Le raconteur de cœurs se distingue du raconteur de c(arabist)ouilles. Même si l’objet sur lequel se portent les racontars est sensiblement de la même forme quoique de dimensions différentes, l’un sert à la reproduction, l’autre à l’entretien de la vie. Si la distinction est faible, elle n’en est pas moins essentielle.

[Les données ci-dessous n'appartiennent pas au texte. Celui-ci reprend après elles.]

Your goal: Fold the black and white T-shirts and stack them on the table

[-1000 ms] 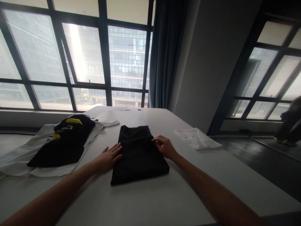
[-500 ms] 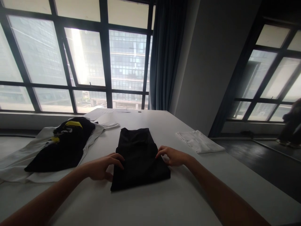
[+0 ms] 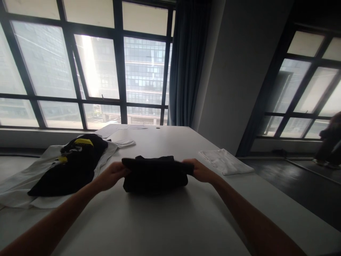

Le raconteur de couilles consigne des histoires de spermatozoïdes, forcément vi(ri)les et virales même si, d’après une légende pubienne, un seul finira la course en tête. On ne prête qu’aux vainqueurs. Le raconteur de couilles est volontiers trivial, tribal et balourd. Il a une tête de testicule mais sans cerveau, ce qui lui donne un crâne plat appréhendant le monde de façon binaire. Il aime l’entrefesse et la compagnie, les festivals et la cochonnerie. Il s’aide volontiers d’adjuvants pour mieux raconter, mieux saouler. Il croit mâlifier l’existence, alors qu’il ne fait que l’abâtardir, la rabaisser, la porter six pieds sous terre. C’est un fossoyeur de la joie.
Le raconteur de cœurs narre des histoires d’artères et d’aortes, de veines et de ventricules, de pression sanguine, de valves qu’on ouvre et qu’on claque, d’oxygénation en milieu fermé ; c’est plus technique et moins bandant. On peut aussi y voir des branches et des racines nouant des liaisons. Le raconteur de cœurs ne s’afflige pas, il laisse cela aux rapporteurs de calembredaines, aux avaleurs de couleuvres et de comploteries. Il n’évite pas les sujets qui lâchent et peinent les cœurs. C’est un matérialiste pur jus. Avec lui, pas d’effusions inutiles, pas d’orgasme existentiel : il laisse les illusions au bagnard. C’est un spinoziste convaincu.
En adepte du libre arbitre, La Fabrique des Métiers vous fournit tous les éléments pour faire votre choix entre les deux raconteurs.
Mais entre l’emmielleur et émulateur, on sait bien pour lequel vous opterez.